The Dow Jones Industrial Average was first published by Charles Dow in 1896 and followed the Dow Jones Transportation Average.
A walk down memory lane reveals that the original Dow Jones Industrial Average consisted of 12 companies; American Cotton Oil Company, American Sugar Company, American Tobacco Company, Chicago Gas Company, Distilling & Cattle Feeding Company, General Electric, Laclede Gas Light Company, National Lead Company, North American Company, Tennessee Coal, Iran and Railroad Company, U.S. Leather Company, United States Rubber Company. All but General Electric were removed, broken up or merged.
Today’s Dow Jones consists of 30 U.S.-listed stocks that produce goods or provides services other than transportation and utility. The definition of industrial is kept intentionally broad to provide an indicator that reflects the performance of the entire U.S. economy. Constituents are selected by the editors of the “Wall Street Journal.” A stock typically is added only if the company is widely known, demonstrates sustained growth, is of interest to a large number of investors, and accurately represents a market sector covered by the average.

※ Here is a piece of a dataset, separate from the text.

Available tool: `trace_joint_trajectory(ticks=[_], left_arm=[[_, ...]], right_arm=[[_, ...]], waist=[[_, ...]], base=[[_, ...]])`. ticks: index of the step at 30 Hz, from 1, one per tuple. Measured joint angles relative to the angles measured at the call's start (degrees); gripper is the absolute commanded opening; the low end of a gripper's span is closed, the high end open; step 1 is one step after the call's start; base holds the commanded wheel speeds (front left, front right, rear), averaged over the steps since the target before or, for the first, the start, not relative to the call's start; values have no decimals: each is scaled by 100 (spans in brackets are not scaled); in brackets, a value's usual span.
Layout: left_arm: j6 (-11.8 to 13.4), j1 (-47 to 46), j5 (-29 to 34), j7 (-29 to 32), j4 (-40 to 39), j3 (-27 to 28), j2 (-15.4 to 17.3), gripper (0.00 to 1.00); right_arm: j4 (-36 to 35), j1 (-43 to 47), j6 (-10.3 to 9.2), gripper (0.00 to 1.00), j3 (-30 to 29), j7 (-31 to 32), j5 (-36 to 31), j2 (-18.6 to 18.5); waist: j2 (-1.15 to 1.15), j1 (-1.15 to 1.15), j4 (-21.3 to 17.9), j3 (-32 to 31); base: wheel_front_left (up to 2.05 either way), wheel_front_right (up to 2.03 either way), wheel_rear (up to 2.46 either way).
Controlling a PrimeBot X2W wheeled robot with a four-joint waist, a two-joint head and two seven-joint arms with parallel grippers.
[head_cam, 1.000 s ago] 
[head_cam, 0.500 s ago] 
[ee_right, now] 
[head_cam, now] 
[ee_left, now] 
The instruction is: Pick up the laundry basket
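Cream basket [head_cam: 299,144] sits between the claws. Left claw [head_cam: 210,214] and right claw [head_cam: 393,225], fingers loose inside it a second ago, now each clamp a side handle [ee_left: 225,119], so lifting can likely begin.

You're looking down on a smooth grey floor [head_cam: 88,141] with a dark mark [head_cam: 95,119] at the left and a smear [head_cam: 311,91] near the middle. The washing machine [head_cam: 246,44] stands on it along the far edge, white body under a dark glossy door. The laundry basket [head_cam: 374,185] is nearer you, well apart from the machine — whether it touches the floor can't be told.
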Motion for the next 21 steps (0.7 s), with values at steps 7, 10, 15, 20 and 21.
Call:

The Dow Jones (accurately referred to as average and not index), is price weighted, not market-capitalization weighted as many other popular indexes are. In other words, stocks with the highest share price have the greatest influence on the Dow’s movement. One could argue that the Dow is the first fundamentally weighted index.
A $1 change in the price of any Dow Jones component equals an 8.14-point change in the average. This means that a 10 percent change in General Motors (at $10) will translate into a 10 point move of the Dow Jones while a 10 percent change in IBM (at $ 122) will propel the Dow Jones nearly 100 points.
The ETF that follows the Dow is called the Dow Diamonds (DIA).